What to work on: From the entries, copy each line that includes "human".

[Stored records]
================

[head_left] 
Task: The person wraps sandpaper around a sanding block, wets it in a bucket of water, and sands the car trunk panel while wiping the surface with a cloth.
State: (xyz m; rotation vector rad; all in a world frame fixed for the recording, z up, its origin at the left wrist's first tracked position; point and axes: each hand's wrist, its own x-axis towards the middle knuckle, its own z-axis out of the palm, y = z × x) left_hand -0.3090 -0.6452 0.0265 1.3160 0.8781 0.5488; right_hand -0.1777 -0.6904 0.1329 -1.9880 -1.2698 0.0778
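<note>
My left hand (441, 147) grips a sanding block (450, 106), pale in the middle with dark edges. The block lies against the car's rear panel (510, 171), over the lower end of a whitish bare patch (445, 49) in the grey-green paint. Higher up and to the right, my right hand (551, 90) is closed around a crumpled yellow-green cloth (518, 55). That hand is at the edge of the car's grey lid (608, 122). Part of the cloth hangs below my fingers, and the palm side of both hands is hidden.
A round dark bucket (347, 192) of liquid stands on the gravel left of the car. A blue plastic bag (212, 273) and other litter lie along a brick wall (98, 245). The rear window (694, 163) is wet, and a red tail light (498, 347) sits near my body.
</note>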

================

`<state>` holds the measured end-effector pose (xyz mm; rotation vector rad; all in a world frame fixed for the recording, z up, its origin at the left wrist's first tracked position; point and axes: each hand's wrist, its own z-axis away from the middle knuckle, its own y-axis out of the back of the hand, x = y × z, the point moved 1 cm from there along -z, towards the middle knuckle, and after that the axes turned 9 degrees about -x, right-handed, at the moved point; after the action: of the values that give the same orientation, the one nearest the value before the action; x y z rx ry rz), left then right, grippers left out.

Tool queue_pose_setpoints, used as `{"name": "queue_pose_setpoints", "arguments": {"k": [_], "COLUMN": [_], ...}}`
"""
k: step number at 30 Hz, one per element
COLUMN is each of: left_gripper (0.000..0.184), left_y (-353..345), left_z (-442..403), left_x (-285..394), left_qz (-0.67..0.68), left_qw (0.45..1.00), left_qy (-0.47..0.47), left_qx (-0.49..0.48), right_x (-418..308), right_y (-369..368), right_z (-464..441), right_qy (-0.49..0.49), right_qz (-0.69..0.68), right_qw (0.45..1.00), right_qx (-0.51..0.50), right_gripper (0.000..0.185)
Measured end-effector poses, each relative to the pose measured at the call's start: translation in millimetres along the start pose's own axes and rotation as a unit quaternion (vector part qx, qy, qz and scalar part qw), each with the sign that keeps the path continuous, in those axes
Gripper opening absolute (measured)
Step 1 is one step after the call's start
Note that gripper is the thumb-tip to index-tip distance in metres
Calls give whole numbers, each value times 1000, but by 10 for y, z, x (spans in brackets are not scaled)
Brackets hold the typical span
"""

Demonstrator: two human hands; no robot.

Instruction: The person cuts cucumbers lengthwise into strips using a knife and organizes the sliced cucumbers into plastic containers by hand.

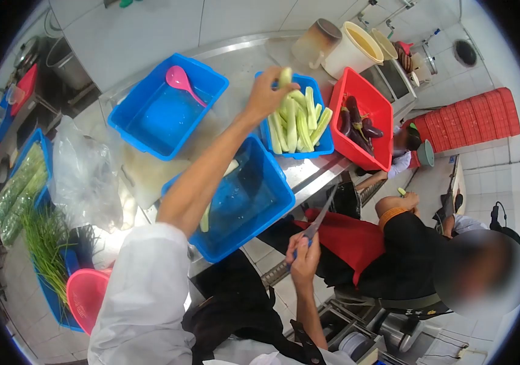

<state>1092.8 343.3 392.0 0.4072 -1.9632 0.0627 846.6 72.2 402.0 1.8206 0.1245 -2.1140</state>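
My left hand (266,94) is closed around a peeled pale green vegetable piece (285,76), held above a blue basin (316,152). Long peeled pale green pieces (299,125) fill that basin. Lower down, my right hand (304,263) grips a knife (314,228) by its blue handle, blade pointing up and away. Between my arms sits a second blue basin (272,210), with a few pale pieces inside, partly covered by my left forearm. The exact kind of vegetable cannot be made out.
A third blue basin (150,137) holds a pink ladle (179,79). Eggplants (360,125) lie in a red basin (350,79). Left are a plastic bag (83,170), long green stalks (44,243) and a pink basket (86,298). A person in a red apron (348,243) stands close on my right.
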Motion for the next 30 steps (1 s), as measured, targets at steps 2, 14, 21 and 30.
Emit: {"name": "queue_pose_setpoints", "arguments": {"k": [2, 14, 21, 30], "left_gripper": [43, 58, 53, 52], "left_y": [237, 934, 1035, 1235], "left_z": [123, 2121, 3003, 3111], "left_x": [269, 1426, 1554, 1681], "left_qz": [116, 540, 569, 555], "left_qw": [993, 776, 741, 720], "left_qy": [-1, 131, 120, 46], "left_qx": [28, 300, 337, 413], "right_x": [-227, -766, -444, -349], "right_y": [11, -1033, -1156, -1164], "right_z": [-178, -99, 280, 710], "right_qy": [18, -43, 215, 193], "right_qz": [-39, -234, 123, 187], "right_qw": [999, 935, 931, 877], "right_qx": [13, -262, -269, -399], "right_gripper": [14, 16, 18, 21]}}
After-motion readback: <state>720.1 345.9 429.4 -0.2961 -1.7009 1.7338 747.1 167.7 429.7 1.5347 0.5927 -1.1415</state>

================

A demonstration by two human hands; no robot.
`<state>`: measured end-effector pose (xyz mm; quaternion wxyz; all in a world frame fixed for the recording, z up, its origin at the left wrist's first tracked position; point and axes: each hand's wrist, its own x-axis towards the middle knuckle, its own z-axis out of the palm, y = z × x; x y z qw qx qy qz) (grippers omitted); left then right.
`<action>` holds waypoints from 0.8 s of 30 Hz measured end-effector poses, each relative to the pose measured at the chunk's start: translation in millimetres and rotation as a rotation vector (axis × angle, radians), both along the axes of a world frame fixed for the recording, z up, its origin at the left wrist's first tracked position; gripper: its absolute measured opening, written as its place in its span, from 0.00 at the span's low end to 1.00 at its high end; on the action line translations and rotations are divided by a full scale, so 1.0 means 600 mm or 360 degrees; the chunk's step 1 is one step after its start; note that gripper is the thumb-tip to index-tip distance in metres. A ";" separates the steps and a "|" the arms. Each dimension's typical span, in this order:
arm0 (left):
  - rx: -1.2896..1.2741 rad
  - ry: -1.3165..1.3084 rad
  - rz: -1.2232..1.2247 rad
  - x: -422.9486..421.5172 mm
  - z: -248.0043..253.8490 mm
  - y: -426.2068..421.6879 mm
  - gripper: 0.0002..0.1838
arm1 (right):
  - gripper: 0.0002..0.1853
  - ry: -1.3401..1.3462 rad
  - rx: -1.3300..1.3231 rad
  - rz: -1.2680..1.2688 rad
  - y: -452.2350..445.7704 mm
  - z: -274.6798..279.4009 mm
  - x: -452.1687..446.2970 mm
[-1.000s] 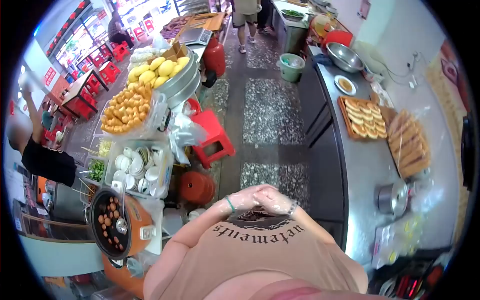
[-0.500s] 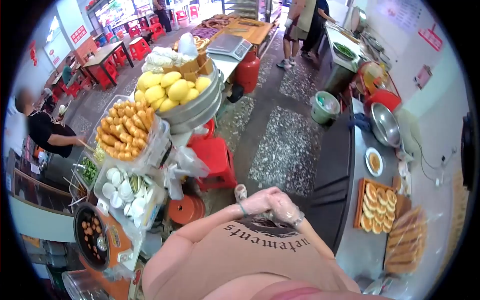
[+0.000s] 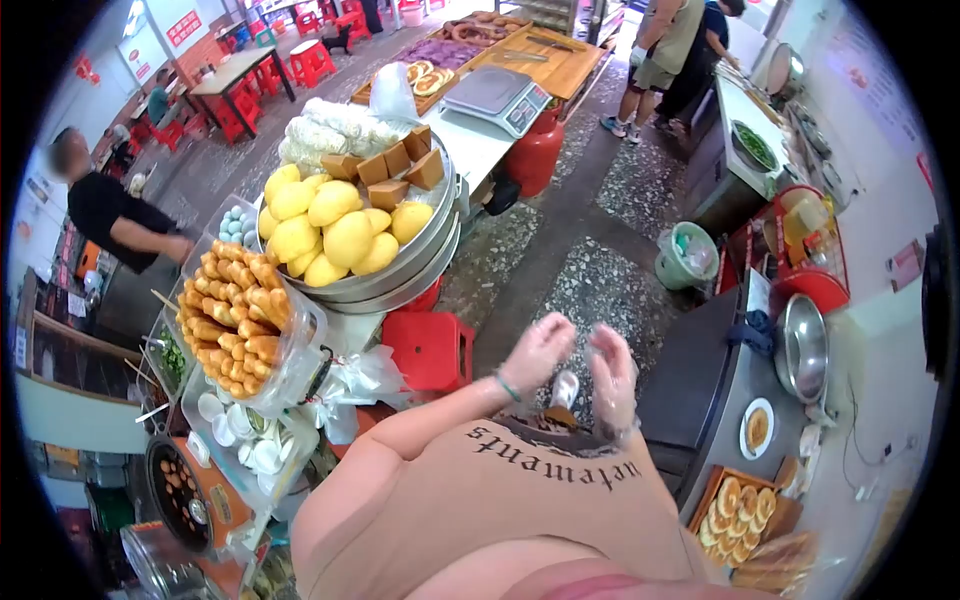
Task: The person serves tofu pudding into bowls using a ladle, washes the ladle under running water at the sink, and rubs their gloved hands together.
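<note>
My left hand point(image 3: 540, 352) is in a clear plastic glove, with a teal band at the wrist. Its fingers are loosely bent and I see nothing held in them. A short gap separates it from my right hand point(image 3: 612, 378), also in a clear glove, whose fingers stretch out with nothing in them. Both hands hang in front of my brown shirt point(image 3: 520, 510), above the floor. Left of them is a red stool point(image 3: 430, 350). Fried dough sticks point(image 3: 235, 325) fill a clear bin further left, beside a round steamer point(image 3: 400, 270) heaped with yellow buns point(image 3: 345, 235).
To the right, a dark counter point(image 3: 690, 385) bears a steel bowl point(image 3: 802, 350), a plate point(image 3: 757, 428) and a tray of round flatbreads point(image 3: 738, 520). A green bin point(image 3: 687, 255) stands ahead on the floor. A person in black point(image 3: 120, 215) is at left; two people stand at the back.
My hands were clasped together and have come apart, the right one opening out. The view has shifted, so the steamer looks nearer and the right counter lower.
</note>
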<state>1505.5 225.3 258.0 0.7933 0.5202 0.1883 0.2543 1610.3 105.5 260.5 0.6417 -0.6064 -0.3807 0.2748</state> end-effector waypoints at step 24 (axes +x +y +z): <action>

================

Problem solution:
Demonstrator: two human hands; no robot.
A demonstration by two human hands; no robot.

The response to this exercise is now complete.